▸ **Problem statement**
Show every line below where "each" appears.

*** Opening Supplied information ***

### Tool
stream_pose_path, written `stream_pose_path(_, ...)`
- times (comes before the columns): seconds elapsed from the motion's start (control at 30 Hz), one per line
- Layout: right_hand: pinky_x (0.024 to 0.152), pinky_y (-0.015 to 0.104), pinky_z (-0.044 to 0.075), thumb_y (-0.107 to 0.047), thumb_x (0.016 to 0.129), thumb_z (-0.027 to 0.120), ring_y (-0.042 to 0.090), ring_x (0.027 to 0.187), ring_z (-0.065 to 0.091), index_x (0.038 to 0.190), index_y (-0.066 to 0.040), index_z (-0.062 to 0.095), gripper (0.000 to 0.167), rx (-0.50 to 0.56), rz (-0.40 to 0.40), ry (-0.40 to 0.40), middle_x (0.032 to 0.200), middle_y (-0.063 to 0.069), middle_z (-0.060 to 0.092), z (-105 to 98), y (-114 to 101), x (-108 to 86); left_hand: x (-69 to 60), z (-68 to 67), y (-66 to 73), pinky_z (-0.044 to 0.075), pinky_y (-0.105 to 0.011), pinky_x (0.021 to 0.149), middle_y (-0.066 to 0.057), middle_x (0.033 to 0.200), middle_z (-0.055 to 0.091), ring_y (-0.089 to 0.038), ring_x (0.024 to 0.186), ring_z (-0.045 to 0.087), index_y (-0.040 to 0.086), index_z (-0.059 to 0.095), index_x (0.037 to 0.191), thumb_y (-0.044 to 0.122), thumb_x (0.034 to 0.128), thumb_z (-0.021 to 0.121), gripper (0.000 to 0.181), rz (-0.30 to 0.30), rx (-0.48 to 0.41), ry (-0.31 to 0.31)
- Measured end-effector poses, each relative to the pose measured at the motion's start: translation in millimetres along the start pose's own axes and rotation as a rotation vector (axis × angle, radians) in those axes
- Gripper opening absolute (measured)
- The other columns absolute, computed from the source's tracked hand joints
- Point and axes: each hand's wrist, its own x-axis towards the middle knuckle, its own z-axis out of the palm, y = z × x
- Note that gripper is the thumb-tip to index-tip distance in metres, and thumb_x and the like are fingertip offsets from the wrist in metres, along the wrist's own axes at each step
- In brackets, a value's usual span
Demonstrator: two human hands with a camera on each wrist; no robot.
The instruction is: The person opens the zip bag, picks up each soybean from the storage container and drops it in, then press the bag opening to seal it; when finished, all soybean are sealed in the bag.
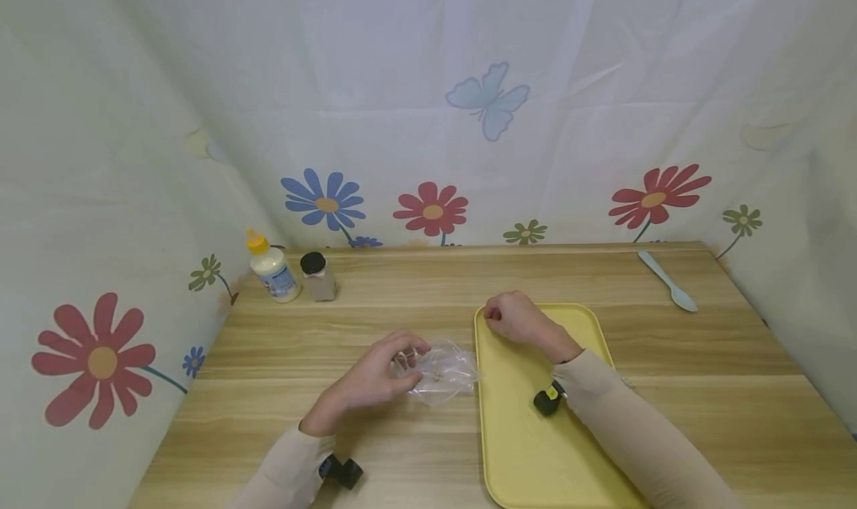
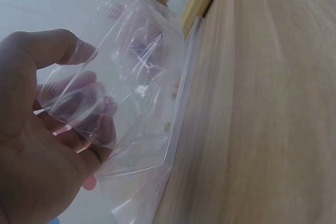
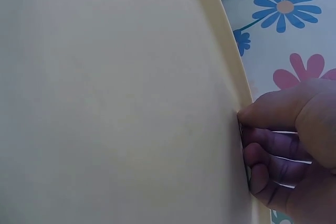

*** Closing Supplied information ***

▸ **Solution for this task**
- Measured end-effector poses, each relative to the pose measured at the motion's start: translation in millimetres along the start pose's own axes and rotation as a rotation vector (axis × angle, radians) in those axes
- Point and axes: each hand's wrist, its own x-axis towards the middle knuckle, its own z-axis out of the palm, y = z × x
- Note that gripper is the thumb-tip to index-tip distance in metres, and thumb_x and the like are fingertip offsets from the wrist in metres, along the wrist's own axes at each step
Demonstrator: two human hands with a camera on each wrist; no robot.
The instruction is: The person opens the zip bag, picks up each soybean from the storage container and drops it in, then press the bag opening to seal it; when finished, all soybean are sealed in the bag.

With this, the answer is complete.